Окна - Василевский Борис Александрович 2 стр.


По вечерам они с шефом говорили о жизни. Они спали в одной комнате, а я в другой, и, лежа за перегородкой, я слышал, как они разговаривают. Гриша продавал дом и собирался на родину, и каждый вечер он говорил об этом. «Там тепло — так? Фрукты — так?» — объяснял он, и я представлял, как шеф, отложив свою книгу, слушает его внимательно и кивает головой. Но я был уверен, что, если бы в Гришиной голове что-нибудь соскочило и он бы сказал: «А зачем я туда поеду? Здесь туманы — так? Ветер — так?», старик все так же внимательно слушал бы его и так же кивал головой. Но не потому, что он не различал того, что ему говорили — просто он всегда со всем соглашался. Делал он это, как я подозревал, исключительно вследствие своей мудрости и доброты. Первое время, когда меня это забавляло, между нами происходили такие диалоги.

— А не обуть ли нам сапоги? — говорил я перед маршрутом. — Дождь будет.

— Что ж, сапоги так сапоги, — откликался старик.

— Черт с ним, с дождем, — говорил я, выждав некоторое время и как бы для себя. — В ботинках легче.

— Пожалуй, что легче, — соглашался старик.

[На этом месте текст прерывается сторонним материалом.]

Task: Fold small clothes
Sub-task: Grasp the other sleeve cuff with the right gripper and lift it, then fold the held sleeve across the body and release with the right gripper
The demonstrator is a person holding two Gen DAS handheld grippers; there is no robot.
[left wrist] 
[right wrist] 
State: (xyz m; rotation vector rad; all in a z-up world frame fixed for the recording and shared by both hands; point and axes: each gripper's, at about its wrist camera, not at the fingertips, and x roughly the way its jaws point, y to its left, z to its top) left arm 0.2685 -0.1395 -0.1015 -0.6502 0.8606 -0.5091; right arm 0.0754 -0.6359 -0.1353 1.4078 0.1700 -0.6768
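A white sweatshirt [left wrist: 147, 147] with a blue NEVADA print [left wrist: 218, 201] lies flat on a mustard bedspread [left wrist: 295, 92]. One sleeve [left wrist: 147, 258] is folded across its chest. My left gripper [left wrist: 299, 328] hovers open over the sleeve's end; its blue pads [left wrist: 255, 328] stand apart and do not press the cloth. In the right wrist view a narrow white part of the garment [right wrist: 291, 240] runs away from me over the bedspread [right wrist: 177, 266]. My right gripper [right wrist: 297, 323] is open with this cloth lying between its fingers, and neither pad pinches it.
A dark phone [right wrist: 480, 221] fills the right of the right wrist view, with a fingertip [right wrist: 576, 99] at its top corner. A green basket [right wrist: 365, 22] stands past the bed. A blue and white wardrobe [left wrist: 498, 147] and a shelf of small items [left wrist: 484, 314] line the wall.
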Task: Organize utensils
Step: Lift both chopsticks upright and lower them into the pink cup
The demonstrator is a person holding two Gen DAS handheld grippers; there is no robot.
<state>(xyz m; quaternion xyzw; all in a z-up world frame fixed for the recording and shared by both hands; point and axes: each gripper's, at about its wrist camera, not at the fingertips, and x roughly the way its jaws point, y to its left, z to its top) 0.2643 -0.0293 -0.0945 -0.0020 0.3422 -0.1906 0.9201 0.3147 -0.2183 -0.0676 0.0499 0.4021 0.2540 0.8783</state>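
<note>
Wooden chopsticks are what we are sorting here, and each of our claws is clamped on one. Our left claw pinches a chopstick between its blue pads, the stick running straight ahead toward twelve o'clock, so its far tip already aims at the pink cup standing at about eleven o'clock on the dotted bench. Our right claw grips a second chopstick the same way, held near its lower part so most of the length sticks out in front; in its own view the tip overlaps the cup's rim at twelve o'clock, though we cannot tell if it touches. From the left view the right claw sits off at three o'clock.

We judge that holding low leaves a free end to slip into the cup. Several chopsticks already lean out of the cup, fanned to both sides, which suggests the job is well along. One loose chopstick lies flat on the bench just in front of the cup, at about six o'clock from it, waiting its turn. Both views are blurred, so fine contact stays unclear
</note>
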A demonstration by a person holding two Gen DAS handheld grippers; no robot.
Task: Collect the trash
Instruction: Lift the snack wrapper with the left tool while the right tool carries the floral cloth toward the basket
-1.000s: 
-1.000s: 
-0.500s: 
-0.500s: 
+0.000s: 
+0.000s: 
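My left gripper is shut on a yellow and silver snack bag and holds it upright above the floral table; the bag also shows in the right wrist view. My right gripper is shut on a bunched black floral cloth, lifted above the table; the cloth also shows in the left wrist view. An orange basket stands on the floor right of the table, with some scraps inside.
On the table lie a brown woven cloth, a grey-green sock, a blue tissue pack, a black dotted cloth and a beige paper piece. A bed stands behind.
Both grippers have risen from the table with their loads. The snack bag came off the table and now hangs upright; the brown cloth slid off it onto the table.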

Мы обували ботинки и шли на «Кавказ»…

«Кавказом» здесь называлась невысокая гряда километрах в десяти от Охотска. Мы ходили туда раза два. Я вспоминаю теперь, как мы пошли через поле, чтобы сократить дорогу, и попали в болото, и старик говорил серьезно: «Приказываю вам идти за мною след в след», — и как это было смешно, а еще смешнее было то, что метрах в ста от нас была отличная дорога и шла она к этой гряде, но мы брели по болоту параллельно дороге до самой гряды. Но в этот раз шеф нашел что-то интересное, и мы отобрали две пробы.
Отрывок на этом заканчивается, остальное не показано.